Forced degradation study
To find out the intrinsic stability of the drug molecule and possible degradation pathway, forced degradation studies were performed as per ICH guideline Q1A (R2) and Q1B using different stress conditions [13, 14]. Stress studies were performed using acid and base hydrolysis, oxidative hydrolysis, thermal degradation, and UV light exposure conditions.
Alkali hydrolysis
To perform base hydrolysis, 2 mL stock solution (500 μg/mL) of REM was taken in 10 mL volumetric flasks, and 2.5 mL of 0.1N NaOH was added to it. Solution was kept at room temperature for 30 min, neutralized and diluted with methanol up to the mark. The solution was analyzed and developed; densitogram showed complete degradation of REM. Hence, the same study was repeated by keeping solution for 5 min. The solution was neutralized and diluted up to the mark with methanol.
Acid hydrolysis
To perform acid hydrolysis, 2 mL of stock solution of REM (500 μg/mL) was taken in 10-mL volumetric flasks, and 2.5 mL of 0.1N HCl was added. Then the mixture was heated in a water bath at 70 °C for 30 min and allowed to cool to room temperature. The solution was neutralized with 0.1 N NaOH, and it was diluted up to the mark with methanol.
Oxidative stress degradation
To perform oxidative stress degradation, 2 mL stock solution (500 μg/mL) of REM was taken in 10-mL volumetric flasks, and 2.5 mL of 3% hydrogen peroxide was added. Then the mixture was heated in a water bath at 70 °C for 30 min and allowed to cool to room temperature and diluted up to the mark with methanol.
Thermal degradation
To perform dry heat degradation study, pure drug samples of REM was exposed in the oven at 70 °C for 2 h. It was cooled, and drug was weighed (10 mg) and transferred to 10-mL volumetric flask. It was dissolved and diluted up to the mark using methanol.
Photo degradation
Analytically pure samples of REM were exposed to UV light for 24 h. A 10 mg of drug was weighed and transferred to a 10-mL volumetric flask. It was dissolved and diluted up to the mark using methanol.
All the reaction solutions were applied using applicator microliter syringe on TLC plates. Plates were developed using optimized chromatographic conditions, and densitograms were recorded.
Solution stability
The stock solutions of REM was stored at room temperature for 24 h and analyzed at 0, 4-, 8-, and 24-h intervals.

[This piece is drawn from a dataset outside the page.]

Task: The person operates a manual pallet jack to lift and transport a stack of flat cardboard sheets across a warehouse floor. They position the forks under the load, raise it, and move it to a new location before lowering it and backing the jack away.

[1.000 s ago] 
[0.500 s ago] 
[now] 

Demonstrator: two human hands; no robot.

Analysis of marketed formulation
Twenty tablets were weighed and powdered. The powder equivalent to the 25 mg of REM was weighed and transferred to the 50-mL volumetric flask. A small amount of (10 mL) methanol was added to the above volumetric flask and sonicated for 10 min. The solution was filtered using Whatman filter paper No. 45, and the volume was made up to the mark with methanol (500 μg/mL).
Using a sample applicator, 8 μl of sample was applied on the stationary phase which gave 4000 ng/band concentration of REM. The stationary phase plates were developed as per optimized chromatographic conditions and scanned. The areas were determined, and quantification was carried out by keeping this value in regression equation.